我有一个空格分隔的文件。它的大小约为1Gb,我想从中获取数字。我决定使用内存映射文件快速读取,但我不明白该怎么做。我试着做下一个:
var mmf = MemoryMappedFile.CreateFromFile("test", FileMode.Open, "myFile");
var mmfa = mmf.CreateViewAccessor(0, 0, MemoryMappedFileAccess.Read);
var nums = new int[6];
var a = mmfa.ReadArray<int>(0, nums, 0, 6);
但如果“test”在num [0]中只包含“01”,我得到12337. 12337 = 48 * 256 + 49。 我在互联网上搜索过,但没有发现任何关于我的问题。仅涉及字节数组或进程间通信。你能告诉我如何在num [0]中得到1吗?
答案 0 :(得分:3)
以下示例将以最快的方式从内存映射文件中读取ASCII整数,而不创建任何字符串。 MiMo提供的解决方案要慢得多。它确实以5 MB / s的速度运行,这对你没有多大帮助。 MiMo解决方案的最大问题是它确实为每个字符调用一个方法(读取),这个字符花费了性能的百分比因素。 我想知道为什么你接受他的解决方案,如果你的原始问题是你有性能问题。使用哑字符串阅读器可以获得20 MB / s并将字符串解析为整数。通过方法调用获取每个字节会破坏您可能的读取性能。
下面的代码将文件映射为200 MB块,以防止填满32位地址空间。然后它会使用非常快的字节指针扫描缓冲区。如果不考虑本地化,则整数解析很容易。
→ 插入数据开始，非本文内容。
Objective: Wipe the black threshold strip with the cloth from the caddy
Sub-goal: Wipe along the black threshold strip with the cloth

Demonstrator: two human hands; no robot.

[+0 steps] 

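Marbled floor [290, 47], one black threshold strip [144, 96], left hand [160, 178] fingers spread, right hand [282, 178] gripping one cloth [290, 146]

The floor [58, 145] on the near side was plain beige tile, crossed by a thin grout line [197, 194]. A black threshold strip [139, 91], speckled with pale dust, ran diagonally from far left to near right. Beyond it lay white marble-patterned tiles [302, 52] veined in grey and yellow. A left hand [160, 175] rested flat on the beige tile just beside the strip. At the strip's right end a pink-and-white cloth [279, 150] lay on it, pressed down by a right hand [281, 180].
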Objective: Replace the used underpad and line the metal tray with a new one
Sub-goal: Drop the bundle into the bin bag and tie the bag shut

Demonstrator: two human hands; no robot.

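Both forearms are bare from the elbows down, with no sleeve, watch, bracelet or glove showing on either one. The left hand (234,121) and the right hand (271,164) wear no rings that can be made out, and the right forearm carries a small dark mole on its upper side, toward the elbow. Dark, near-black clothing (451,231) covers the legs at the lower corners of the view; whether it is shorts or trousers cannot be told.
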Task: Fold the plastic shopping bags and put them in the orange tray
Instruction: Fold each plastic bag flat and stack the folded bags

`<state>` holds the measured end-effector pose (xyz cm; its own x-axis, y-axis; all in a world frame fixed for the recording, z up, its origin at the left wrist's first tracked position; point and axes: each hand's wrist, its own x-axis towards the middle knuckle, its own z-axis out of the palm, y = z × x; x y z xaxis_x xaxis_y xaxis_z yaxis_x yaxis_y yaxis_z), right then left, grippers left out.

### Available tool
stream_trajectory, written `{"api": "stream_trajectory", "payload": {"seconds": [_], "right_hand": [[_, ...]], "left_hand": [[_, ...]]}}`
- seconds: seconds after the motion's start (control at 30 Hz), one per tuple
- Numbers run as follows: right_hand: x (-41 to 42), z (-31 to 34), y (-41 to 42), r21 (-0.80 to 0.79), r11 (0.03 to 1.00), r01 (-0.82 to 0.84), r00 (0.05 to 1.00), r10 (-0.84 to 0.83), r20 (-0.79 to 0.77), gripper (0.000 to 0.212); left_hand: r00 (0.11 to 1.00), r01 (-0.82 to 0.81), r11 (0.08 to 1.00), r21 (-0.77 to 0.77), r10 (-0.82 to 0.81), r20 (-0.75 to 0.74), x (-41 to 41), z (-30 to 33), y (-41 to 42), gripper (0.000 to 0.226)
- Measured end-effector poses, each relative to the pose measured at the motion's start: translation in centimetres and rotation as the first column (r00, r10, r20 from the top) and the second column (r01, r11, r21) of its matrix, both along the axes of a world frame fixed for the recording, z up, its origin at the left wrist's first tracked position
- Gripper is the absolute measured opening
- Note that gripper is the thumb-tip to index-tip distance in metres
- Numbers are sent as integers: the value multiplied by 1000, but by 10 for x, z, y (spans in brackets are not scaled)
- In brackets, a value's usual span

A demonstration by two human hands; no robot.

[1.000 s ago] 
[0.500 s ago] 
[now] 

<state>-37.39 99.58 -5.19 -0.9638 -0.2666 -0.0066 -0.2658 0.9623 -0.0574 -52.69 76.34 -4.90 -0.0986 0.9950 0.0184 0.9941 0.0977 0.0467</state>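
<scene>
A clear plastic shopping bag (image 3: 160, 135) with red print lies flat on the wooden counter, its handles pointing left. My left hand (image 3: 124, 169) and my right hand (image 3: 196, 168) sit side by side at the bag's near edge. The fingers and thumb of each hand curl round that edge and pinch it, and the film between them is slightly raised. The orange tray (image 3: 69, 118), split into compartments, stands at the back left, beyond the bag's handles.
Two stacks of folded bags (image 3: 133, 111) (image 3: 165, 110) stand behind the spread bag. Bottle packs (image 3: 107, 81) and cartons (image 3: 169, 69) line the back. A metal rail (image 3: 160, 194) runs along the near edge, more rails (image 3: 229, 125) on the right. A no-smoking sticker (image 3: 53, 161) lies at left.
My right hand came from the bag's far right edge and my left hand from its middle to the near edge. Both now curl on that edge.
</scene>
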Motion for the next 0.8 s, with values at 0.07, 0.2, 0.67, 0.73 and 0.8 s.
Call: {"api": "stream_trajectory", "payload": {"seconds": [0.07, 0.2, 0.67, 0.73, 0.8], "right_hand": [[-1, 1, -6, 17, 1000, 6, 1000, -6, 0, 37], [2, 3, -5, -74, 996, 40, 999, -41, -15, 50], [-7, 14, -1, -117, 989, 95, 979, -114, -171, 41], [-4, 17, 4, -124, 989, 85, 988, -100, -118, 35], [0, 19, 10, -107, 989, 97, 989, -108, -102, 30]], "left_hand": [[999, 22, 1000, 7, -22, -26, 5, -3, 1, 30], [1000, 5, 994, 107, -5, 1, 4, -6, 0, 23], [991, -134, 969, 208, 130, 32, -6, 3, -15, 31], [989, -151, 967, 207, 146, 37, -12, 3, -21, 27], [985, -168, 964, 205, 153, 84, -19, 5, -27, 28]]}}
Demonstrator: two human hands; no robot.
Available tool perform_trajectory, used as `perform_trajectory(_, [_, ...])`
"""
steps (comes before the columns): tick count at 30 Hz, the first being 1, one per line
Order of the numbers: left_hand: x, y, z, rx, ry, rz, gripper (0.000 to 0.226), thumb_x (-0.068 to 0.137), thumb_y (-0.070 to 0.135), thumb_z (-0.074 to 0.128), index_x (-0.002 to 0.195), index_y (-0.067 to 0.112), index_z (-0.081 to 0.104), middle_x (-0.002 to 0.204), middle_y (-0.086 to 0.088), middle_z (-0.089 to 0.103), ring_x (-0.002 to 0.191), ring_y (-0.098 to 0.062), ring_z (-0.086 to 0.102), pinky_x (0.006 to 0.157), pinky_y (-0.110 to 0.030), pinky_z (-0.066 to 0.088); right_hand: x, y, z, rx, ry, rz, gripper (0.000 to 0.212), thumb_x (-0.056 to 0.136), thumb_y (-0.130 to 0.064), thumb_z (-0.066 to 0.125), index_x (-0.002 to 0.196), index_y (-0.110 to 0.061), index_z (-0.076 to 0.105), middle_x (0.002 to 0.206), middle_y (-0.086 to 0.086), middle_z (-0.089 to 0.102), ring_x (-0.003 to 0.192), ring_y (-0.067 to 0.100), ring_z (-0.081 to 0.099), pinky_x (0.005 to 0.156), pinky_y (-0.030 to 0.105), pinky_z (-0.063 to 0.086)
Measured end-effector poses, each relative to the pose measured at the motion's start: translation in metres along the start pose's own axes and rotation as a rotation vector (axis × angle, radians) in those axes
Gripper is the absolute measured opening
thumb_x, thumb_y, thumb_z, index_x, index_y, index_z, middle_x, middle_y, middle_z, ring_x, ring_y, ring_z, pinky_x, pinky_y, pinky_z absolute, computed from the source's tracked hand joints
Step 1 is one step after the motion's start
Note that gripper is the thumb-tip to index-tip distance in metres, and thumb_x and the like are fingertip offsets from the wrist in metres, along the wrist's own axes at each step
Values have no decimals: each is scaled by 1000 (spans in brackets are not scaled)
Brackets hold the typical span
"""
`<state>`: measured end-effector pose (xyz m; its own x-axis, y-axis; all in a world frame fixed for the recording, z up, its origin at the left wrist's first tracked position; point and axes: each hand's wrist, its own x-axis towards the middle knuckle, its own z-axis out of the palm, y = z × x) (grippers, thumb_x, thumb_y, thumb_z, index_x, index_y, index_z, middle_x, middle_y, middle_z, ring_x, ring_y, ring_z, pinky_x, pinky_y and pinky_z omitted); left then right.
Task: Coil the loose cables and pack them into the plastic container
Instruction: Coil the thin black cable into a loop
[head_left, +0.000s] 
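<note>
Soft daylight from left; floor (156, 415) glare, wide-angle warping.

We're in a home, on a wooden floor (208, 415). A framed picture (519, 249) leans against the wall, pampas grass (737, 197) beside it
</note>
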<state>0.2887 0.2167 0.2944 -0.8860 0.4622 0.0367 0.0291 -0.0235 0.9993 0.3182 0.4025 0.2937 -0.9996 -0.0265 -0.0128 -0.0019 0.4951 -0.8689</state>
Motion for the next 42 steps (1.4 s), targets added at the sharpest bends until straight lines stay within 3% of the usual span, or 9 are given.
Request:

有趣的是,如果我创建一个映射视图,获取指向视图缓冲区的指针的唯一方法是不允许我从映射区域开始。
我认为这是bug in the .NET Framwork,但在.NET 4.5中仍然没有修复。 SafeMemoryMappedViewHandle缓冲区分配有OS的分配粒度。如果你前进到某个偏移量,你会得到一个指针,它仍然指向缓冲区的开始。这真的很不幸,因为这会在解析性能方面产生5MB / s到77MB / s的差异。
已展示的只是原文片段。